By the time America entered World War II, nothing was left except a handful of interurbans that had integrated themselves with the railroads: the three Chicago lines, the Iowa interurbans, four lines in Utah, what remained of the Pacific Electric and Sacramento Northern in California, plus a few others scattered around the country. The last interurban to operate with traditional technology and without handling railroad freight was the Lehigh Valley Transit Company, from Norristown to Allentown, Pennsylvania. It finally shut down in 1951. The industry became utterly extinct in 1961, when the North Shore line and what was left of the Pacific Electric gave up. All that remained were a few remnants of former interurbans being used to switch freight. One, the Mason City & Clear Lake, in Iowa, still does this with standard interurban electric locomotives. The South Shore line hangs on, but barely, under heavy public subsidy. It may not last much longer.
Beyond that the interurbans have passed into the realm of museum preservation and industrial archeology.
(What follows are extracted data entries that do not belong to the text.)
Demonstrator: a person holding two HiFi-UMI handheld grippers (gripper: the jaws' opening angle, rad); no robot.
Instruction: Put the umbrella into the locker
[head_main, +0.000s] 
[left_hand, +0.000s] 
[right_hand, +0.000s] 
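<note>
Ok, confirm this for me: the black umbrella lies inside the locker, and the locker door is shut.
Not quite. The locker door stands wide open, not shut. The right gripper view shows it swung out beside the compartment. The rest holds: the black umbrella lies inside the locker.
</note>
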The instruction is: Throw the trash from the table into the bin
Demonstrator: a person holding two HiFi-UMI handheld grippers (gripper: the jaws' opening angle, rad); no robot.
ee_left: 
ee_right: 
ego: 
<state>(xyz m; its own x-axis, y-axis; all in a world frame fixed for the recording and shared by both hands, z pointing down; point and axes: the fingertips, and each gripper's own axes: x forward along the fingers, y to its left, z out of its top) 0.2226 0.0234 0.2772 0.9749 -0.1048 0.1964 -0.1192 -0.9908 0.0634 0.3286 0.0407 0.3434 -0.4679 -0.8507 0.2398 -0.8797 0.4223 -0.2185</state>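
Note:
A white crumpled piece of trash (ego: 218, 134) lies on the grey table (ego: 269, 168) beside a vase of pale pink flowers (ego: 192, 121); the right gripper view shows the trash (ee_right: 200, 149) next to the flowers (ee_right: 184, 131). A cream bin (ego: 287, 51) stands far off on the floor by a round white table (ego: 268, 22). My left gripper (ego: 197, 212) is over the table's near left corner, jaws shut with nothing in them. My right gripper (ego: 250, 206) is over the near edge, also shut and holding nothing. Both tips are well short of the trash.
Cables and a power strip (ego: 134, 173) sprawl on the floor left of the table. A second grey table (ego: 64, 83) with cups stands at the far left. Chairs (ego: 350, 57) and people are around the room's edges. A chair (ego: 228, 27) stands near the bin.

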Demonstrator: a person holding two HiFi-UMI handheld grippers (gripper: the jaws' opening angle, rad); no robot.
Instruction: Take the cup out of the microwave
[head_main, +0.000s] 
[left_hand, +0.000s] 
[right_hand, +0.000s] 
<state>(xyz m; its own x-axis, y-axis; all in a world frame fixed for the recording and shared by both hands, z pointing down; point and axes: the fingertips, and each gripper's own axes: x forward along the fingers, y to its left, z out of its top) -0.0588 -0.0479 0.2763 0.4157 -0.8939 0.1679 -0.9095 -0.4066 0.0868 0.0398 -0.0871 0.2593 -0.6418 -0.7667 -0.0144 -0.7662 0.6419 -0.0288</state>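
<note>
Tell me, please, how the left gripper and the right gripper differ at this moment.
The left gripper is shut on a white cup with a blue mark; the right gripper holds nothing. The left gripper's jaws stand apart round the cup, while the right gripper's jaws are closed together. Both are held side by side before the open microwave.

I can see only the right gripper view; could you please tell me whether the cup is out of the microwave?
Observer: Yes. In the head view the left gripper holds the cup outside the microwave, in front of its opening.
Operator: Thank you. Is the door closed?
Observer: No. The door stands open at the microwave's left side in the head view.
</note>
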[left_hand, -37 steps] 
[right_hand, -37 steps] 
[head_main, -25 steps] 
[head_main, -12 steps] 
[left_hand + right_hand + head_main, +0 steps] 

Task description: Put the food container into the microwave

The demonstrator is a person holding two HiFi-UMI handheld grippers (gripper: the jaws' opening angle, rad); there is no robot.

The Ohio Railway Museum at Worthington, just north of Columbus, has probably the best example of an early heavy wooden interurban, Ohio Public Service Company 21. The Illinois Railway Museum at Union has a big collection of Illinois Traction cars, and the Orange Empire Railway Museum in Perris, California, is the Valhalla of old Pacific Electric equipment.
Here and there you can still spot a few old culverts, some utility-pole lines that follow old rights-of-way, stretches of paved-over track in the streets of small towns, and a few surviving stations put to other uses. To those who loved the interurbans, there is a thrill in spotting the old substation in Almont, Michigan, which until recently served as a church, or seeing the interurban station in Clarksville, West Virginia, still handling the dwindling passenger counts of Greyhound bus lines. But today it is becoming difficult to find even such transformed survivals. The interurbans were just too transitory. They were a clever idea that didn’t go.